+++ SOURCE MATERIAL

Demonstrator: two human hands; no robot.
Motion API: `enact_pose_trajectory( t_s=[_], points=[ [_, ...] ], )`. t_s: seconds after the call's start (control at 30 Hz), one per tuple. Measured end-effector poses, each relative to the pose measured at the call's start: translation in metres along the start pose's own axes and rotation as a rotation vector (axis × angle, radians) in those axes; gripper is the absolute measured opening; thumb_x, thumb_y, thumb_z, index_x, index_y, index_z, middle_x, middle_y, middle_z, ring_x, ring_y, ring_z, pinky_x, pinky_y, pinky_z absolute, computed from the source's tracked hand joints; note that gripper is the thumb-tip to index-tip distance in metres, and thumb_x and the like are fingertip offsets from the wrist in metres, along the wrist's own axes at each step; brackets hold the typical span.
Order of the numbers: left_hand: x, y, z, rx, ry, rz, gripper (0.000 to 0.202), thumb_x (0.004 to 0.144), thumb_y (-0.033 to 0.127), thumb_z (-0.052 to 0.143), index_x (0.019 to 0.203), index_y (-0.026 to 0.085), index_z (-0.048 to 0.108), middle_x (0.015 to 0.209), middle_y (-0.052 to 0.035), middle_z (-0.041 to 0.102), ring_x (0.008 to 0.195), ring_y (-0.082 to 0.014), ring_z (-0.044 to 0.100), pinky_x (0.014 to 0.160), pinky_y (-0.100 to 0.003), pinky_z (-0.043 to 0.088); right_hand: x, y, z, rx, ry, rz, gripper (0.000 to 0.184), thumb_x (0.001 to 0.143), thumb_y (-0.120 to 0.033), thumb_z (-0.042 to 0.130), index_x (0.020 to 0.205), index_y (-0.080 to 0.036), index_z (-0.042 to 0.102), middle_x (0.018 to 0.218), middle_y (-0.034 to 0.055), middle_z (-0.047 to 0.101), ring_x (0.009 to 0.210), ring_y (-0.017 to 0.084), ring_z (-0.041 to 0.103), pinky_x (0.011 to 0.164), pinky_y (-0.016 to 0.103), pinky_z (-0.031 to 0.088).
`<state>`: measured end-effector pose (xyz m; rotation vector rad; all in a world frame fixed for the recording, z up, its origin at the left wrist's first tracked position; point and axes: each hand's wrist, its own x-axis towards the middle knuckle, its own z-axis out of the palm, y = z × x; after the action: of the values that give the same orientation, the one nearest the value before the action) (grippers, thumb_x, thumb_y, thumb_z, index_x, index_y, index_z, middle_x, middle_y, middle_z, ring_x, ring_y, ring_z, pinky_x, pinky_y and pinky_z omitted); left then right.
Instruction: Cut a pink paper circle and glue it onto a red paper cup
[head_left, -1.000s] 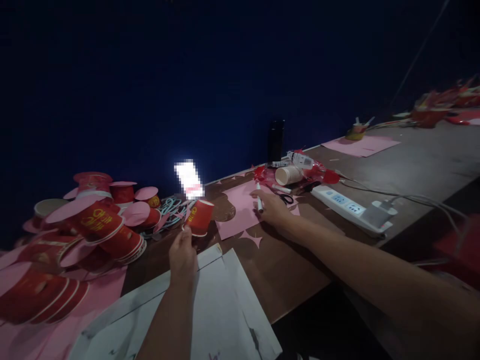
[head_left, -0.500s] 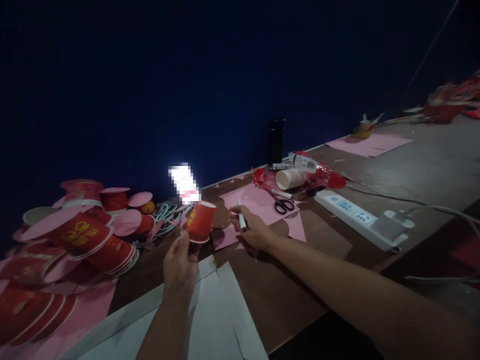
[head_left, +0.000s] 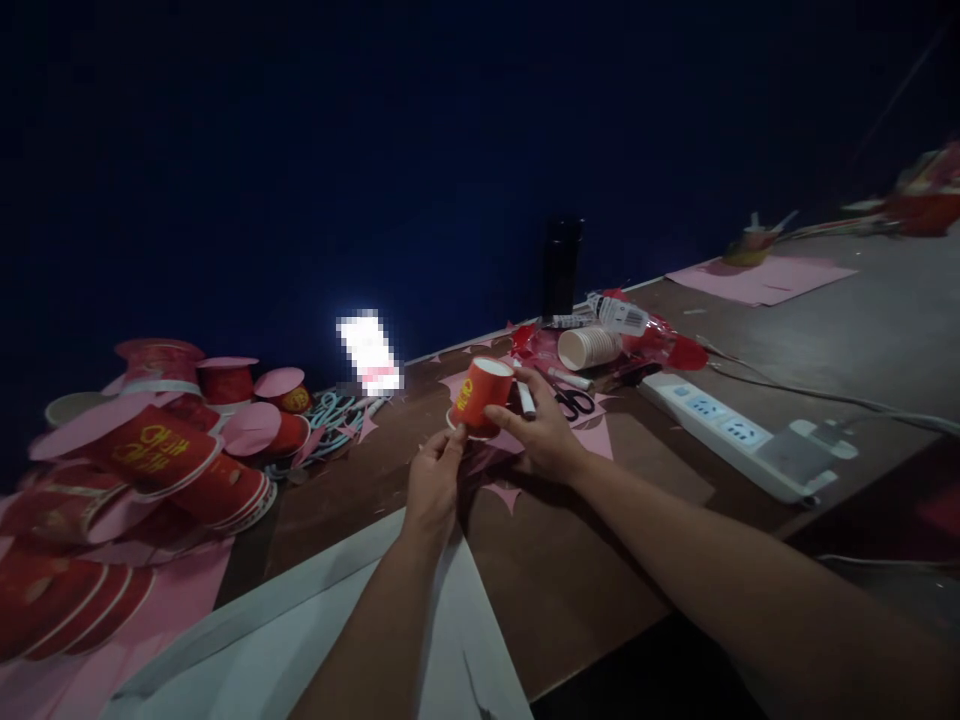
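A red paper cup [head_left: 484,395] with yellow characters is held above the table, tilted, its pale base uppermost. My left hand [head_left: 436,470] is closed on the cup's lower rim. On the other side, my right hand [head_left: 547,430] grips the cup between thumb and fingers. A white marker [head_left: 526,400] is tucked in that same hand. Beneath and behind the hands lies pink paper [head_left: 596,437], partly hidden, with black-handled scissors [head_left: 577,403] on it beside my right hand.
Stacked red cups with pink discs [head_left: 169,450] crowd the left side. A glowing blurred screen [head_left: 369,350], a dark bottle [head_left: 561,268] and a sleeve of white cups [head_left: 590,347] stand behind. To the right lies a power strip [head_left: 724,435]; a grey-white board [head_left: 300,610] is in front.
My left hand has carried the cup right and turned it base up. My right hand has come off the pink paper and taken hold of the cup, keeping the marker.
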<state>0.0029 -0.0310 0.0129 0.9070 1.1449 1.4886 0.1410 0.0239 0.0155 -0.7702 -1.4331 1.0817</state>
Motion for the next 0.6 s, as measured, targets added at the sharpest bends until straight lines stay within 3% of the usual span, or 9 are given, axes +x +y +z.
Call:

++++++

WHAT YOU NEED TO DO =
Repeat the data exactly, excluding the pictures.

TASK RESULT =
Demonstrator: two human hands; no robot.
Motion API: `enact_pose_trajectory( t_s=[_], points=[ [_, ...] ], )`. t_s: seconds after the call's start (control at 30 Hz), one per tuple. Measured end-effector poses, each relative to the pose measured at the call's start: translation in metres along the start pose's own axes and rotation as a rotation vector (axis × angle, radians) in those axes; gripper is the absolute measured opening; thumb_x, thumb_y, thumb_z, index_x, index_y, index_z, middle_x, middle_y, middle_z, ring_x, ring_y, ring_z, pinky_x, pinky_y, pinky_z absolute, computed from the source's tracked hand joints; note that gripper is the thumb-tip to index-tip distance in metres, and thumb_x and the like are fingertip offsets from the wrist in metres, along the wrist's own axes at each step; brackets hold the typical span.
Order of the numbers: left_hand: x, y, z, rx, ry, rz, gripper (0.000 to 0.202), thumb_x (0.004 to 0.144), thumb_y (-0.033 to 0.127), thumb_z (-0.052 to 0.143), index_x (0.019 to 0.203), index_y (-0.026 to 0.085), index_z (-0.048 to 0.108), middle_x (0.015 to 0.209), middle_y (-0.052 to 0.035), middle_z (-0.041 to 0.102), ring_x (0.008 to 0.195), ring_y (-0.082 to 0.014), ring_z (-0.044 to 0.100), pinky_x (0.014 to 0.160), pinky_y (-0.100 to 0.003), pinky_z (-0.043 to 0.088); right_hand: x, y, z, rx, ry, rz, gripper (0.000 to 0.184), thumb_x (0.001 to 0.143), thumb_y (-0.120 to 0.033), thumb_z (-0.042 to 0.130), index_x (0.020 to 0.205), index_y (-0.080 to 0.036), index_z (-0.042 to 0.102), middle_x (0.018 to 0.218), middle_y (-0.034 to 0.055), middle_z (-0.047 to 0.101), ring_x (0.009 to 0.210), ring_y (-0.017 to 0.084), ring_z (-0.041 to 0.103), pinky_x (0.011 to 0.164), pinky_y (-0.016 to 0.103), pinky_z (-0.031 to 0.088).
`<state>`: measured end-effector pose (xyz m; rotation vector rad; all in a world frame fixed for the recording, z up, its origin at the left wrist's first tracked position; point and axes: each hand's wrist, its own x-axis towards the middle knuckle, its own z-axis out of the palm, y = z × x; after the action: of the values that give the same orientation, the one nearest the value before the action) (grippers, thumb_x, thumb_y, thumb_z, index_x, index_y, index_z, middle_x, middle_y, middle_z, ring_x, ring_y, ring_z, pinky_x, pinky_y and pinky_z omitted); left then right.
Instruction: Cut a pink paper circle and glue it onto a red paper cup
[head_left, -1.000s] 
[head_left, -0.500s] 
[head_left, +0.000s] 
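A red paper cup [head_left: 484,395] with yellow characters is held above the table, tilted, its pale base uppermost. My left hand [head_left: 436,470] is closed on the cup's lower rim. On the other side, my right hand [head_left: 547,430] grips the cup between thumb and fingers. A white marker [head_left: 526,400] is tucked in that same hand. Beneath and behind the hands lies pink paper [head_left: 596,437], partly hidden, with black-handled scissors [head_left: 577,403] on it beside my right hand.
Stacked red cups with pink discs [head_left: 169,450] crowd the left side. A glowing blurred screen [head_left: 369,350], a dark bottle [head_left: 561,268] and a sleeve of white cups [head_left: 590,347] stand behind. To the right lies a power strip [head_left: 724,435]; a grey-white board [head_left: 300,610] is in front.
My left hand has carried the cup right and turned it base up. My right hand has come off the pink paper and taken hold of the cup, keeping the marker.
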<state>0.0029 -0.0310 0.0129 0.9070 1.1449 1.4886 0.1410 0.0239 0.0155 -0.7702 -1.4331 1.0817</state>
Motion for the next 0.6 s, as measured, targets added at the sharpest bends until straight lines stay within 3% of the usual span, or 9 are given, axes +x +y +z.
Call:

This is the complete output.